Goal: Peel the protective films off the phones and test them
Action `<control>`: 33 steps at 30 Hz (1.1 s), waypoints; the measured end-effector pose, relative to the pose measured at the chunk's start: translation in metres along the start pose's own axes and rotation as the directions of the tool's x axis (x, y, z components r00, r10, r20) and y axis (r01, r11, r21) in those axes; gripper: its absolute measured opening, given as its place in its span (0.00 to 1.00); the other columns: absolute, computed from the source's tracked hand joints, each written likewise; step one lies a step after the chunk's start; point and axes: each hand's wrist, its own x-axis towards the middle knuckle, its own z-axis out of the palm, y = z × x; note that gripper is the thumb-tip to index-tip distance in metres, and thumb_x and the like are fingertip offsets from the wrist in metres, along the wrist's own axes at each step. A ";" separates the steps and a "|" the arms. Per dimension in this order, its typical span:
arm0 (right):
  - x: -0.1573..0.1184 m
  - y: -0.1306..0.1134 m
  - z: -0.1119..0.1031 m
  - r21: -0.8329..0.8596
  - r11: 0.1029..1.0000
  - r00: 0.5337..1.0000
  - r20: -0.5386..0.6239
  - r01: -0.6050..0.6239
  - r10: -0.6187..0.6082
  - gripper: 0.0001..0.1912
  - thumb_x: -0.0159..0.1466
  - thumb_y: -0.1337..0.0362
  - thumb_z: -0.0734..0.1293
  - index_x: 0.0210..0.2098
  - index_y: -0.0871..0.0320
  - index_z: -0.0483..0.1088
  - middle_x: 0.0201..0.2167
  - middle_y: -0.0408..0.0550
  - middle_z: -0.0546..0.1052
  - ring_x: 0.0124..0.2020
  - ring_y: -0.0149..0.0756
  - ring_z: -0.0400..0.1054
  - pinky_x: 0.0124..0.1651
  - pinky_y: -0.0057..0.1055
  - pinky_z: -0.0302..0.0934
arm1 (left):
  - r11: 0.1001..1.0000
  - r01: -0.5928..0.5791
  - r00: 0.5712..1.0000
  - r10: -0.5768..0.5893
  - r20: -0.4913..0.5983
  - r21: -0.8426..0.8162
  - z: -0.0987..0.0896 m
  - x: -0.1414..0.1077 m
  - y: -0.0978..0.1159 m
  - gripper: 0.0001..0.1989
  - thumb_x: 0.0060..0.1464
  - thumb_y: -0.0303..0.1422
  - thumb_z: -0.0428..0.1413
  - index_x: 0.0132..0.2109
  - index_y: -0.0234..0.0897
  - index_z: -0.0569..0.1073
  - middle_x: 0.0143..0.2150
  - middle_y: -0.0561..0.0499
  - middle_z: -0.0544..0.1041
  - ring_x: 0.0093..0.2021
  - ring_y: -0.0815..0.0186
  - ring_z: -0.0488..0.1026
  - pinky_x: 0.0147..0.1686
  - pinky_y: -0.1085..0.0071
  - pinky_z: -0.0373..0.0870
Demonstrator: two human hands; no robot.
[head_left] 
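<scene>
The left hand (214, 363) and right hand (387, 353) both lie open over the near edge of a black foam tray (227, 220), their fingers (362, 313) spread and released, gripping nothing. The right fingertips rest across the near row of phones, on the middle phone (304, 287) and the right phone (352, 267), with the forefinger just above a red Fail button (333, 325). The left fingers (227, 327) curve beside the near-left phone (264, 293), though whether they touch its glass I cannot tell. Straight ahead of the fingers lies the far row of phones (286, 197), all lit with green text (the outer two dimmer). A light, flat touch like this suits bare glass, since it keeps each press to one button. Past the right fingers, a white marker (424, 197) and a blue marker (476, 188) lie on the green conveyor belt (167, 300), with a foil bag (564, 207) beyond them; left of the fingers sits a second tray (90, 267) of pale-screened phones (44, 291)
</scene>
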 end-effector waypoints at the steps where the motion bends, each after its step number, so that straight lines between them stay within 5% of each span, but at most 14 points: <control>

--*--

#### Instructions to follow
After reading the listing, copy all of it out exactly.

#### Task result
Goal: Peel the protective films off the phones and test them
Action `<control>`: 33 steps at 30 Hz (1.1 s), waypoints; the measured end-effector pose, relative to the pose measured at the chunk's start: translation in metres along the start pose's own axes and rotation as the directions of the tool's x axis (x, y, z components r00, r10, r20) and y axis (r01, r11, r21) in those axes; gripper: its absolute measured opening, given as its place in its span (0.00 to 1.00); the other columns: absolute, computed from the source's tracked hand joints, each written likewise; step one lies a step after the chunk's start; point and axes: each hand's wrist, its own x-axis towards the middle knuckle, its own z-axis out of the palm, y = z × x; note that gripper is the thumb-tip to index-tip distance in metres, and thumb_x and the like are fingertip offsets from the wrist in metres, along the wrist's own axes at each step. A ";" separates the steps and a "|" the arms. Per dimension in this order, its typical span:
arm0 (right):
  - x: -0.1573..0.1184 m
  - y: -0.1306..0.1134 m
  - z: -0.1119..0.1031 m
  - r21: -0.8329..0.8596
  - r11: 0.1029..1.0000
  - r00: 0.5337..1.0000
  - r20: -0.5386..0.6239
  - r01: -0.6050..0.6239
  - r10: -0.6187..0.6082
  - gripper: 0.0001..0.1912
  - thumb_x: -0.0159..0.1466
  - thumb_y: -0.1337..0.0362
  - thumb_z: -0.0734..0.1293
  - index_x: 0.0210..0.2098
  - index_y: -0.0871..0.0320
  - index_z: -0.0483..0.1088
  - middle_x: 0.0201..0.2167
  - middle_y: -0.0408..0.0550
  - middle_z: -0.0546..0.1052
  - ring_x: 0.0124..0.2020
  - ring_y: -0.0149..0.0756
  - ring_z: -0.0400..0.1054
  - pinky_x: 0.0124..0.1651
  - pinky_y: -0.0057..0.1055
  - pinky_z: -0.0302..0.0934
arm1 (left):
  - r11: 0.1001..1.0000
  - r01: -0.5928..0.5791
  - r00: 0.5712..1.0000
  - r10: -0.5768..0.5893
  - r20: -0.4913..0.5983
  - r21: -0.8426..0.8162
  - z: -0.0987..0.0896 m
  - x: -0.1414..0.1077 m
  - y: -0.0978..0.1159 m
  - gripper: 0.0001..0.1989
  - thumb_x: 0.0060..0.1464
  - thumb_y: -0.0303..0.1422
  - thumb_z: -0.0428..0.1413
  - index_x: 0.0132..0.2109
  - index_y: -0.0234..0.0897
  - index_z: -0.0569..0.1073
  - middle_x: 0.0143..0.2150
  - middle_y: -0.0561..0.0499
  - middle_z: -0.0544..0.1041
  - ring_x: 0.0093..0.2021
  - ring_y: -0.0815..0.0186
  - ring_z: -0.0488..0.1026
  - pinky_x: 0.0147..0.1686
  - pinky_y: -0.1085..0.0071
  - pinky_z: -0.0373..0.0870
Demonstrator: two human hands; no robot.
[head_left] 
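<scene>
The left hand (214, 363) and right hand (387, 353) both lie open over the near edge of a black foam tray (227, 220), their fingers (362, 313) spread and released, gripping nothing. The right fingertips rest across the near row of phones, on the middle phone (304, 287) and the right phone (352, 267), with the forefinger just above a red Fail button (333, 325). The left fingers (227, 327) curve beside the near-left phone (264, 293), though whether they touch its glass I cannot tell. Straight ahead of the fingers lies the far row of phones (286, 197), all lit with green text (the outer two dimmer). A light, flat touch like this suits bare glass, since it keeps each press to one button. Past the right fingers, a white marker (424, 197) and a blue marker (476, 188) lie on the green conveyor belt (167, 300), with a foil bag (564, 207) beyond them; left of the fingers sits a second tray (90, 267) of pale-screened phones (44, 291)
</scene>
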 end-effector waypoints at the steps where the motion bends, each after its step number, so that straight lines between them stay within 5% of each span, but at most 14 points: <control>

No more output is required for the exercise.